### TO DO
Search the entries for the word "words" and return every line where it is found.

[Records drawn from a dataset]
====
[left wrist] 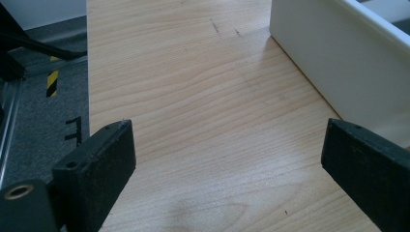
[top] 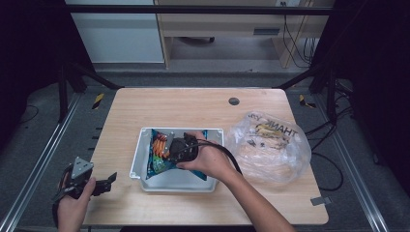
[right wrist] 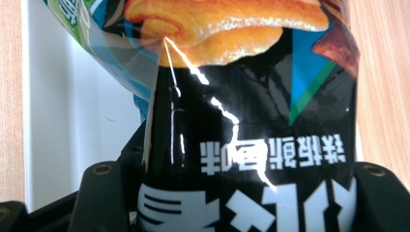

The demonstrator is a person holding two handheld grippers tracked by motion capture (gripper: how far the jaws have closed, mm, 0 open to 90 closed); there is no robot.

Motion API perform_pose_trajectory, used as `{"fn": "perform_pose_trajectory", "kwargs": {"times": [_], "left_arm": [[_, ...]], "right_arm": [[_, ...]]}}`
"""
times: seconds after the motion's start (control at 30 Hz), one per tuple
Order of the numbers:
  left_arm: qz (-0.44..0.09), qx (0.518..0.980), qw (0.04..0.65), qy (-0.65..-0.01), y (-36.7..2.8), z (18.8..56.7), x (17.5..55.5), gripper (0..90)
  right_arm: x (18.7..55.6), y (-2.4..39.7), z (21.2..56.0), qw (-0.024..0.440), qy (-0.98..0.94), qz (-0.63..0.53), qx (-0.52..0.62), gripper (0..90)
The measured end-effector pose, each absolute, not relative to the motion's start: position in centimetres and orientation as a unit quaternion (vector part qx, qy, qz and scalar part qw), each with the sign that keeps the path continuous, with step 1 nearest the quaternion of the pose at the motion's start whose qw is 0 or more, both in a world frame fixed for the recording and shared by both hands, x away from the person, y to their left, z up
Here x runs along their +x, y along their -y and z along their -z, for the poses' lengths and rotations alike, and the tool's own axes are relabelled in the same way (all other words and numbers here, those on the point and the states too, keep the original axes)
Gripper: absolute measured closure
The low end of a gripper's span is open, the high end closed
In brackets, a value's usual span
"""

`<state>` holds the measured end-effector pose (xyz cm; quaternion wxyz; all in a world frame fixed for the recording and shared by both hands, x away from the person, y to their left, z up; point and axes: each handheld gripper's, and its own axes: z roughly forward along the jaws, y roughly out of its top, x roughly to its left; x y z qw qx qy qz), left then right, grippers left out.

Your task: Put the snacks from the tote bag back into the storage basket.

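Glossy black-and-blue snack bag (right wrist: pixel 251 145) with printed orange crisps: lies inside the white rectangular plastic tub (top: pixel 140 154) at the middle of the pale wooden table (top: pixel 193 106). Your right gripper (top: pixel 170 149) is clamped on this bag over the tub. Your left gripper (top: pixel 112 178) rests at the table's near left edge, jaws spread wide with nothing between them. A crinkled clear plastic bag (top: pixel 270 145) sits just right of the tub.

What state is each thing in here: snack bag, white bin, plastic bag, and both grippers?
Snack bag: clamped in the right gripper, over the bin.
White bin: upright, open-topped.
Clear plastic bag: lying crumpled right of the bin.
Right gripper: shut on the snack bag.
Left gripper: open, nothing between its fingers.
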<state>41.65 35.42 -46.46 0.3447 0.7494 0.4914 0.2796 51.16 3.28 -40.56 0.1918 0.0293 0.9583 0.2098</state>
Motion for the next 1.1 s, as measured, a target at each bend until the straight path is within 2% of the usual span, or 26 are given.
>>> {"fn": "perform_pose_trajectory", "kwargs": {"times": [1.1], "left_arm": [[-0.277,0.748,0.348,-0.493,-35.4,46.5,41.7,4.9]], "right_arm": [[51.9,-2.9,42.4,0.181,-0.964,-0.192,0.039,37.1]]}}
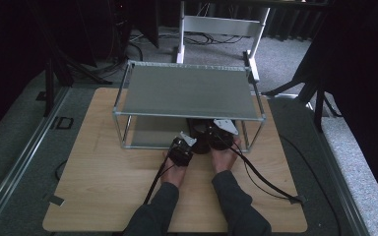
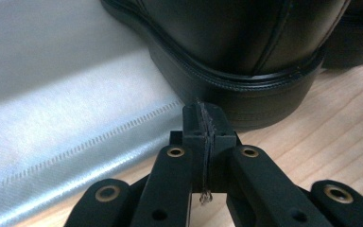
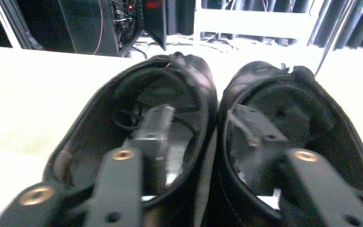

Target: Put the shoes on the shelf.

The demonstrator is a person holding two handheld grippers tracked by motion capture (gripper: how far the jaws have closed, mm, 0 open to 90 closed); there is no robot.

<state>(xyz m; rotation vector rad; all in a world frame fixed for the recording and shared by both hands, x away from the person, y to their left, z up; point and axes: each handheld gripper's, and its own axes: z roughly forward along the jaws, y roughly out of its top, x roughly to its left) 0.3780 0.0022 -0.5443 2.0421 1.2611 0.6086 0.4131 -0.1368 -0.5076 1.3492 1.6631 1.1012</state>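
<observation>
Shoes (image 3: 212, 142) astride right tongs (image 3: 203, 137) (loosely)

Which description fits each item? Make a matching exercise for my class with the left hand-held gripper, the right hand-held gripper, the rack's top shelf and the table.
Column one:
1. left hand-held gripper
2. right hand-held gripper
3. top shelf
4. table

Column two:
A. open, one jaw inside each of the black shoes
B. light wood
C. jaws shut, close to a heel
D. grey metal, bare

Pairs: 1-C, 2-A, 3-D, 4-B
</observation>
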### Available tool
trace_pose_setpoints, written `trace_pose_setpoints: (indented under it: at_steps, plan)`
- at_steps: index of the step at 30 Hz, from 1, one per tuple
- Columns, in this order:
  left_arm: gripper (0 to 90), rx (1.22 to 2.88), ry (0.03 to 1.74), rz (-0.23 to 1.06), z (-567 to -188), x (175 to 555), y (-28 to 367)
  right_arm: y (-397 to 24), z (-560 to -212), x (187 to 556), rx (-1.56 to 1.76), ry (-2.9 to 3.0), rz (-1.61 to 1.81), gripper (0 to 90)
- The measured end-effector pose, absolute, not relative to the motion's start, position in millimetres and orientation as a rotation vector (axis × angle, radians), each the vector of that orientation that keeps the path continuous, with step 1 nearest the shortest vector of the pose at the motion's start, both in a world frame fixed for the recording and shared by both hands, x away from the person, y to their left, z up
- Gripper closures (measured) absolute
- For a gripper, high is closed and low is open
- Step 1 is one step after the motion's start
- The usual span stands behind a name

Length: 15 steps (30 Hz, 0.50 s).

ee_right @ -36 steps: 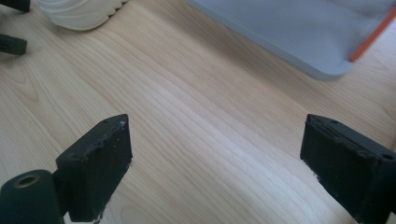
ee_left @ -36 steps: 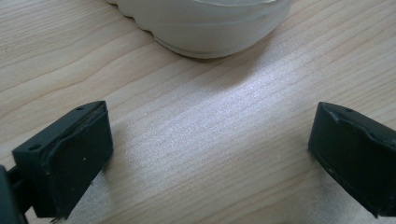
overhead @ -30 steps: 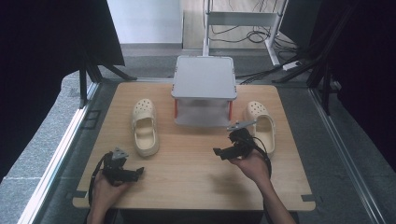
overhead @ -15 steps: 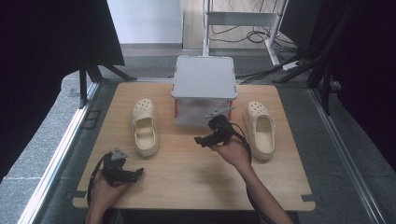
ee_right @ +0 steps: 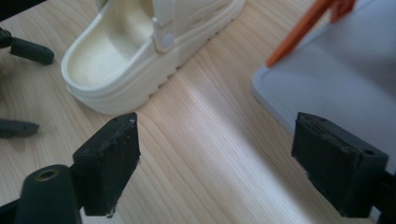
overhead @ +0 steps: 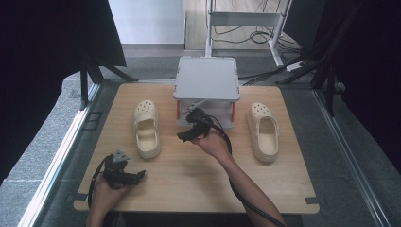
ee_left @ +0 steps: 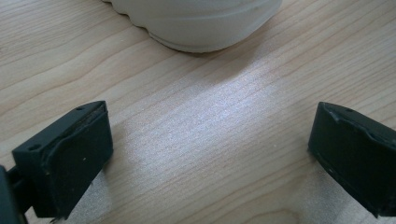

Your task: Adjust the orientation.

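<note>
While hovering just in front of the grey box (overhead: 206,85), right gripper (overhead: 186,135) gapes wide, jaws just closing a little, nothing between them. Left of that box lies the left clog (overhead: 146,127). Nearer than the clog, left gripper (overhead: 137,176) rests spread apart, empty.

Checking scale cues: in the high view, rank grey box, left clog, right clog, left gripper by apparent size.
1. grey box
2. left clog and right clog: look alike, a pair, no ranking
3. left gripper, though it sits nearer the camera
</note>
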<state>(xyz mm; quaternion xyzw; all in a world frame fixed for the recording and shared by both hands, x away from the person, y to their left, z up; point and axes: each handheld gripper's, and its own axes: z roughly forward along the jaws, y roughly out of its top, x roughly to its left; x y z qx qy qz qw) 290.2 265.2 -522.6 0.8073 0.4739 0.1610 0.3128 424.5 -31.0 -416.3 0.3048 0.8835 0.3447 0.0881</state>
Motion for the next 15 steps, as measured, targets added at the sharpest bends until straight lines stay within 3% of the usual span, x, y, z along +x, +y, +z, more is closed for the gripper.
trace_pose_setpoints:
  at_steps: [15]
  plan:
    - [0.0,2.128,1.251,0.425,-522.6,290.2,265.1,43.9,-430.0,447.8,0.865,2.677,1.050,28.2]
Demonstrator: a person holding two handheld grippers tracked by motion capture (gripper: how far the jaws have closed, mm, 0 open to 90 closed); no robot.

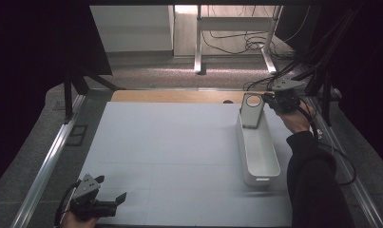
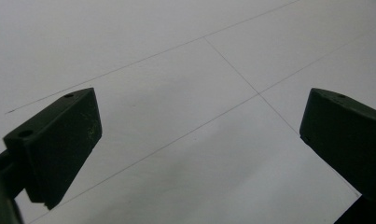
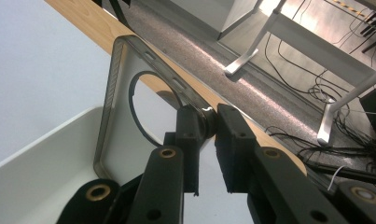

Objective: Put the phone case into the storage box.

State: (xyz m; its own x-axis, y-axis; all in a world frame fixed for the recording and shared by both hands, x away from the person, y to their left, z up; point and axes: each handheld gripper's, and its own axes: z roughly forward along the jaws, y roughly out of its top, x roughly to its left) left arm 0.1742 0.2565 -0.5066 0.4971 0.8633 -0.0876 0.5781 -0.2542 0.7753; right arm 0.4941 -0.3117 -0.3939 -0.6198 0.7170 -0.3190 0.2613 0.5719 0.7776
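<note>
Right tongs (image 3: 206, 135) pinch clear phone case (image 3: 125, 107) edge over white bin (image 1: 258, 152); left tongs (image 2: 199, 135) wide open, empty, above table (image 1: 170, 156).

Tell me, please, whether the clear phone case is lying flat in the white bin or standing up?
Standing up: the phone case rises above the white bin rim at its far end, its edge pinched by the right gripper.

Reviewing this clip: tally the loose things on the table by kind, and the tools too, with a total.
Translucent grey phone case, clamped at its edge by the right tool over the bin's far end: 1
White bin: 1
Handheld tools, the right one plus the left tool, open over bare table: 2
Total: 4
</note>
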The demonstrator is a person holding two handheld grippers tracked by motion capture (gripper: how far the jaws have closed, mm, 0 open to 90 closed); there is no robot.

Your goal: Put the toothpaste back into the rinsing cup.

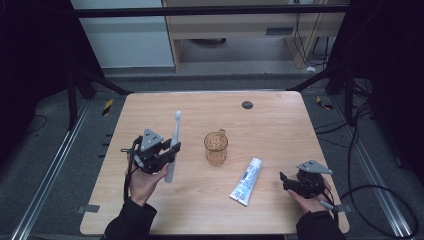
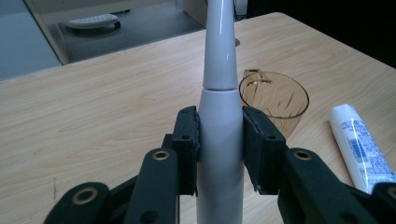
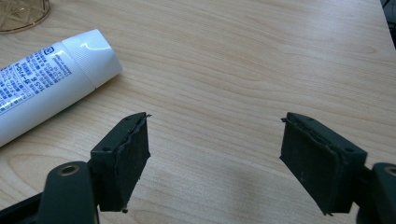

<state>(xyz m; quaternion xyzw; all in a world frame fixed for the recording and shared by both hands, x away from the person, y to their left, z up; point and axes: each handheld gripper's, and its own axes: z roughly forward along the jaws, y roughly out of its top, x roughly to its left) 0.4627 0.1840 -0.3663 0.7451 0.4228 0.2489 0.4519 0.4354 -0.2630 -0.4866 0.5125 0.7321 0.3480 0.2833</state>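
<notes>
while the left gripper [image 1: 172,150] clamps the electric toothbrush [image 1: 173,145], the right gripper [image 1: 286,181] rests on the surface [image 1: 280,125], jaws released.

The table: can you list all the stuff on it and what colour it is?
Electric toothbrush: one, white, left of the cup, held in the left gripper.
Cup: one, clear amber, with a handle, middle of the table.
Toothpaste tube: one, white with blue print, lying flat right of the cup.
Round plug: one, dark, near the far edge.
Table: one, light wood.
Left gripper: one, black, jaws closed on the toothbrush handle.
Right gripper: one, black, jaws wide open, nothing between them, right of the tube.
Hands: two, dark sleeves, near edge.
</notes>
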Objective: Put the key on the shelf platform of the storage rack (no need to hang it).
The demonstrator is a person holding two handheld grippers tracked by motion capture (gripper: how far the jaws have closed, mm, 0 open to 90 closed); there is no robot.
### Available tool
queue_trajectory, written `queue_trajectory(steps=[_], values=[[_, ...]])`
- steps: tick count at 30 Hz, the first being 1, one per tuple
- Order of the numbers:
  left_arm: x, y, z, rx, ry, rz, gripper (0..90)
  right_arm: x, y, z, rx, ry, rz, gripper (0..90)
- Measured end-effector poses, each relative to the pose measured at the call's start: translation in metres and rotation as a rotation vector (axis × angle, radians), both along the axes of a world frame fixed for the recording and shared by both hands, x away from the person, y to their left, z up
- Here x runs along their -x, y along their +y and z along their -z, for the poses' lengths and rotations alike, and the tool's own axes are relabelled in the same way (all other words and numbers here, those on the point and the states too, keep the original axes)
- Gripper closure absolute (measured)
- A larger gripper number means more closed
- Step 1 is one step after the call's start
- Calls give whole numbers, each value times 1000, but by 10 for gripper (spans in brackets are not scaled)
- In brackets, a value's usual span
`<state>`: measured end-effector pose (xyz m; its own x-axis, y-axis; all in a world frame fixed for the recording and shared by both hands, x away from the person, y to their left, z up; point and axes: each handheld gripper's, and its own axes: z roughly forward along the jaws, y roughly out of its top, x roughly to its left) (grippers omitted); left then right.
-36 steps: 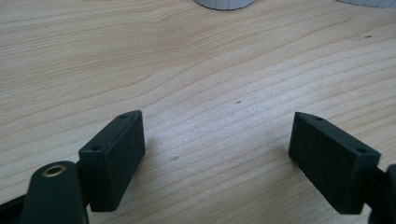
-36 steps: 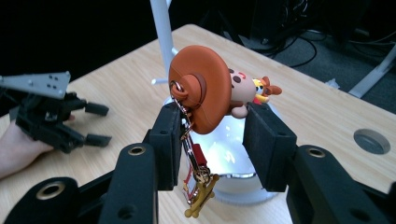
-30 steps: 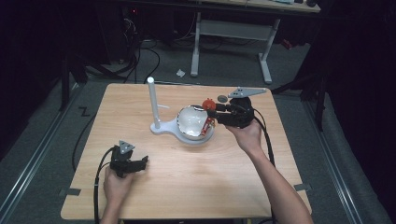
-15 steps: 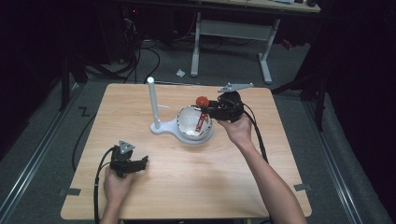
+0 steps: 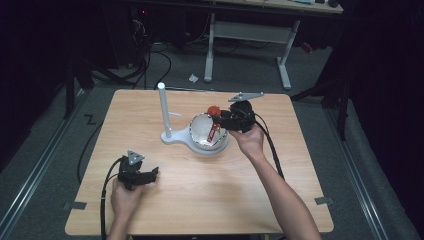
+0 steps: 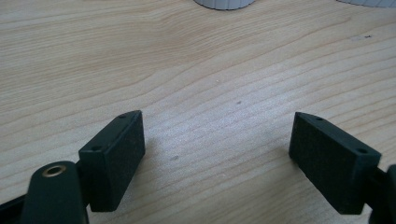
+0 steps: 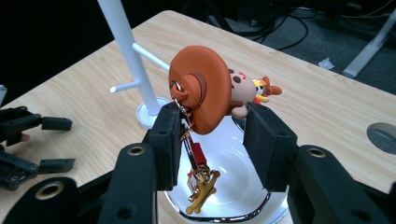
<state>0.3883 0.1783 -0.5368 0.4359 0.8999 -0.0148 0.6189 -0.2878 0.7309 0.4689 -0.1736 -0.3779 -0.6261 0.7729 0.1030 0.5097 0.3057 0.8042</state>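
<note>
My right gripper (image 7: 214, 133) is shut on a keychain figure (image 7: 205, 93) with a wide orange hat, pinched at the hat's lower edge. A red strap and gold charms (image 7: 201, 184) dangle from it into a white bowl (image 7: 233, 200) just below. From the high view, the right gripper (image 5: 220, 118) hangs over the right rim of the bowl (image 5: 200, 140), with the figure (image 5: 214, 110) at its tip. My left gripper (image 5: 152, 175) rests on the table near the front left, open. Between its fingers (image 6: 114, 154) lies bare wood.
A white stand with an upright pole (image 5: 163, 110) and short side pegs (image 7: 123, 86) shares a base with the bowl, on its left. The wooden table (image 5: 210, 195) extends bare toward the front. A round hole (image 7: 383, 133) sits in the tabletop beyond the bowl.
My right hand has moved left and slightly down, carrying the keychain figure from beside the bowl's right edge to over the bowl. The left gripper has stayed put.
</note>
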Motion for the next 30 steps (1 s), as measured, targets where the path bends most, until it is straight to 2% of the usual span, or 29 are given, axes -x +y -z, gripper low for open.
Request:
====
### EXERCISE SOLUTION
Here x runs along their +x, y along their -y and z along their -z, for the poses' lengths and rotations alike, and the tool's own axes are relabelled in the same way (all other words and numbers here, those on the point and the states too, keep the original axes)
- Here x runs along their -x, y along their +y and z along their -z, for the poses' lengths and rotations alike, and the tool's own axes are relabelled in the same way (all other words and numbers here, those on the point and the states too, keep the original axes)

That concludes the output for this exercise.